Task to carry out: Without the pictures, retype each line below exactly as it stands.

Provided material:

^^^^^^^^

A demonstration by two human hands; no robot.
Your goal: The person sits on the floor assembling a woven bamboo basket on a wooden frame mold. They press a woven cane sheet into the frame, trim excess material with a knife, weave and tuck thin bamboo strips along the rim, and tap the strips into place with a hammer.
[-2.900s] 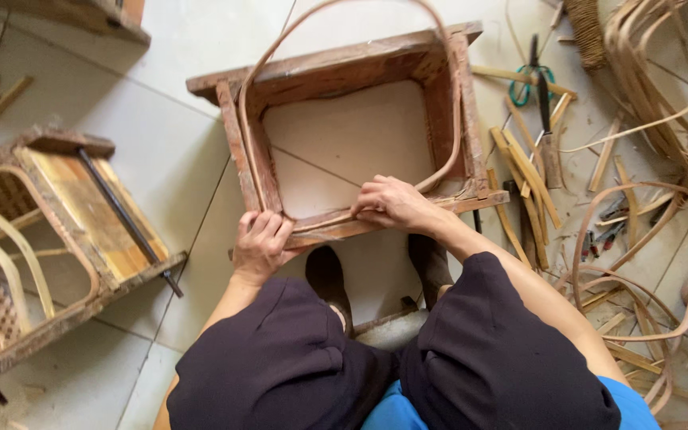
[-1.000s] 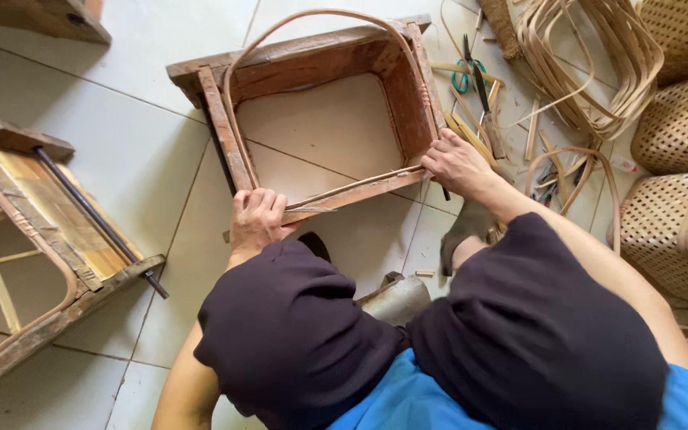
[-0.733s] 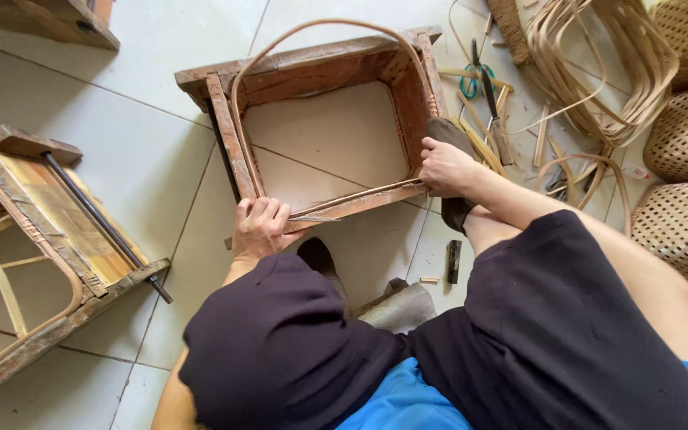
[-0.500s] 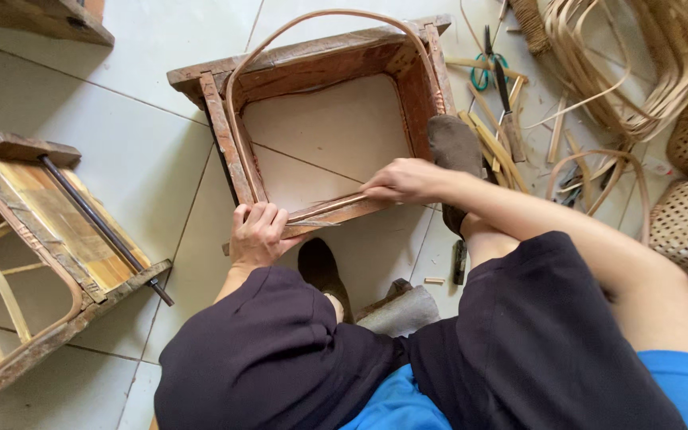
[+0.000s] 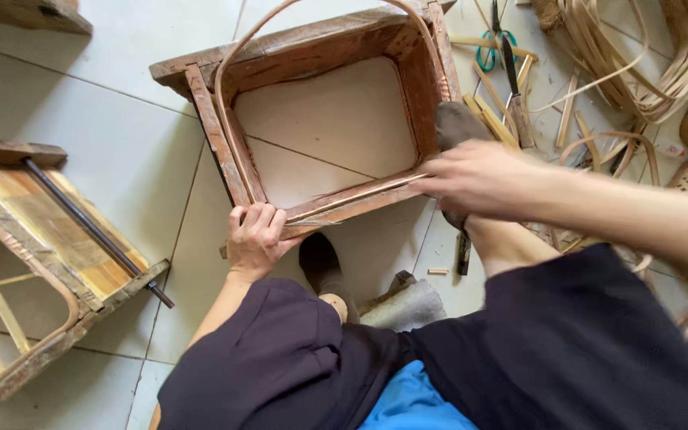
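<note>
I see my left hand clamped over the near left corner of the wooden frame, fingers curled down on the rail and on the end of the cane strip that runs there. That grip looks meant to pin the strip's end so it cannot spring back, since the cane is bent into a loop that hugs the inside of the frame, up the left side, round the far edge and down the right.

My right hand reaches across to the near right corner of the frame, fingers pointing left and resting on the near rail where the strip lies flat along it. It is motion-blurred, so I cannot tell whether it pinches the strip or only presses on it.

The frame lies flat on the tiled floor just ahead of my knees, which lets both hands bear down from above. A second frame sits at the floor's left edge. Scissors, a knife and loose cane strips lie by the far right corner, near my right hand.
</note>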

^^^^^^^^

Exercise result:
A demonstration by two human hands; no robot.
Your goal: The person sits on the floor assembling a woven bamboo basket on a wooden frame mold. They press a woven cane sheet into the frame, trim excess material with a knife, weave and tuck thin bamboo strips along the rim, and tap the strips into place with a hammer.
[-2.900s] 
[-1.000s] 
[-0.733s] 
[-0.500s] 
[+0.000s] 
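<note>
I see my left hand clamped over the near left corner of the wooden frame, fingers curled down on the rail and on the end of the cane strip that runs there. That grip looks meant to pin the strip's end so it cannot spring back, since the cane is bent into a loop that hugs the inside of the frame, up the left side, round the far edge and down the right.

My right hand reaches across to the near right corner of the frame, fingers pointing left and resting on the near rail where the strip lies flat along it. It is motion-blurred, so I cannot tell whether it pinches the strip or only presses on it.

The frame lies flat on the tiled floor just ahead of my knees, which lets both hands bear down from above. A second frame sits at the floor's left edge. Scissors, a knife and loose cane strips lie by the far right corner, near my right hand.
</note>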

The complete output has now been given.